Exercise details:
Repeat exactly the line with "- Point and" and each line after it to the end of the data below; pictures stay out.

_ _ _

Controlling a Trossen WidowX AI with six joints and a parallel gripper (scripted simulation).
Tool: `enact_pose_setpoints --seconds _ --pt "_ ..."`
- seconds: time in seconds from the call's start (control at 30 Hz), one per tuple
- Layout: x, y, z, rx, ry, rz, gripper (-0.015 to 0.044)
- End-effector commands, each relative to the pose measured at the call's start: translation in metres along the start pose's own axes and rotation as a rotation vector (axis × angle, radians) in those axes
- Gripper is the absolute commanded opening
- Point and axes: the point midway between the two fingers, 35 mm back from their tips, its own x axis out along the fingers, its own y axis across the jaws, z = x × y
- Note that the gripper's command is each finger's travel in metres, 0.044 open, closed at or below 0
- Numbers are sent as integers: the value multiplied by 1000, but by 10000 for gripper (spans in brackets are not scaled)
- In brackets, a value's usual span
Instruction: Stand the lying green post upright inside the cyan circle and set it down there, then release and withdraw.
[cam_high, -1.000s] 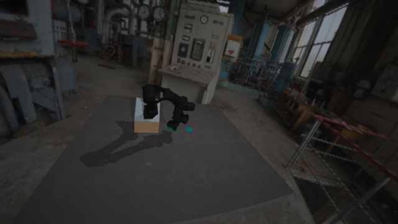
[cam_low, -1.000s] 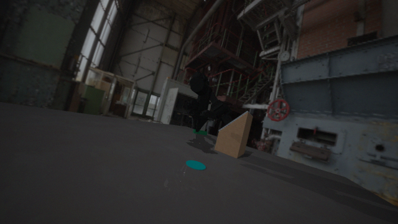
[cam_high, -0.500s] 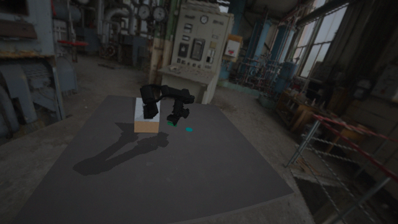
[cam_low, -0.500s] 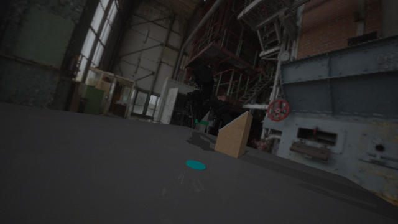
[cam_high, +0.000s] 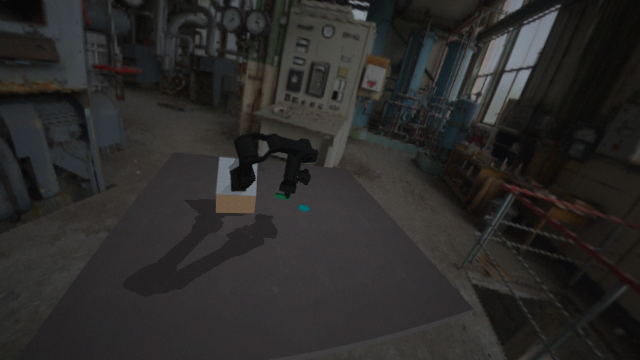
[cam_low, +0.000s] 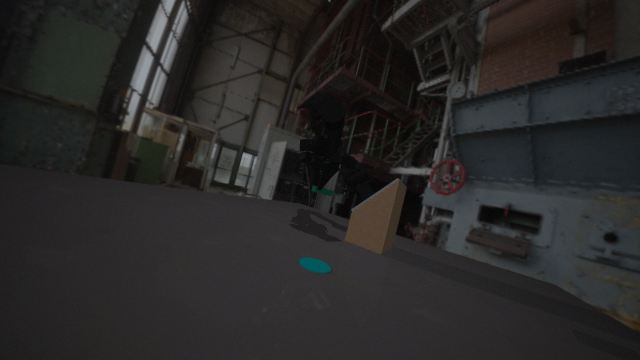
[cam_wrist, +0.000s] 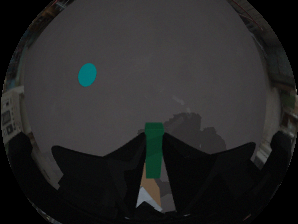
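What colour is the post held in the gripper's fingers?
Green. The post shows best in the wrist view, clamped in the gripper.

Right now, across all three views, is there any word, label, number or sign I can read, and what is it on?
None can be read.
Control cabinet behind the table: gauges, dials and plates, all too blurred.
Green post, held by the gripper: no marking.
Cyan circle: plain.
Tan block: no label.
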Motion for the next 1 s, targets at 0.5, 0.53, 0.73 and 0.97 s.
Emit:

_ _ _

Exercise answer:
- Point and axes: the point midway between the two fingers, 35 mm back from their tips, its own x axis out along the fingers, its own y axis across the jaws, z = x × y
- Note that the gripper's command is each finger's travel in metres, 0.044 open, closed at or below 0
- Numbers are sent as integers: the value multiplied by 1000, but by 10000 for gripper (spans in brackets are not scaled)
- In brackets, a value's usual span
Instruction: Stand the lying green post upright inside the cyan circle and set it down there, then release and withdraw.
[cam_high, -1.000s] 
[cam_low, -1.000s] 
[cam_high, -0.500s] 
[cam_low, -0.500s] 
[cam_high, +0.000s] 
[cam_low, +0.000s] 
[cam_wrist, +0.000s] 
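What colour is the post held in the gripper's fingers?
Green. The post shows best in the wrist view, clamped in the gripper.

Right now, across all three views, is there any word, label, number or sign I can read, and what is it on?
None can be read.
Control cabinet behind the table: gauges, dials and plates, all too blurred.
Green post, held by the gripper: no marking.
Cyan circle: plain.
Tan block: no label.
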Motion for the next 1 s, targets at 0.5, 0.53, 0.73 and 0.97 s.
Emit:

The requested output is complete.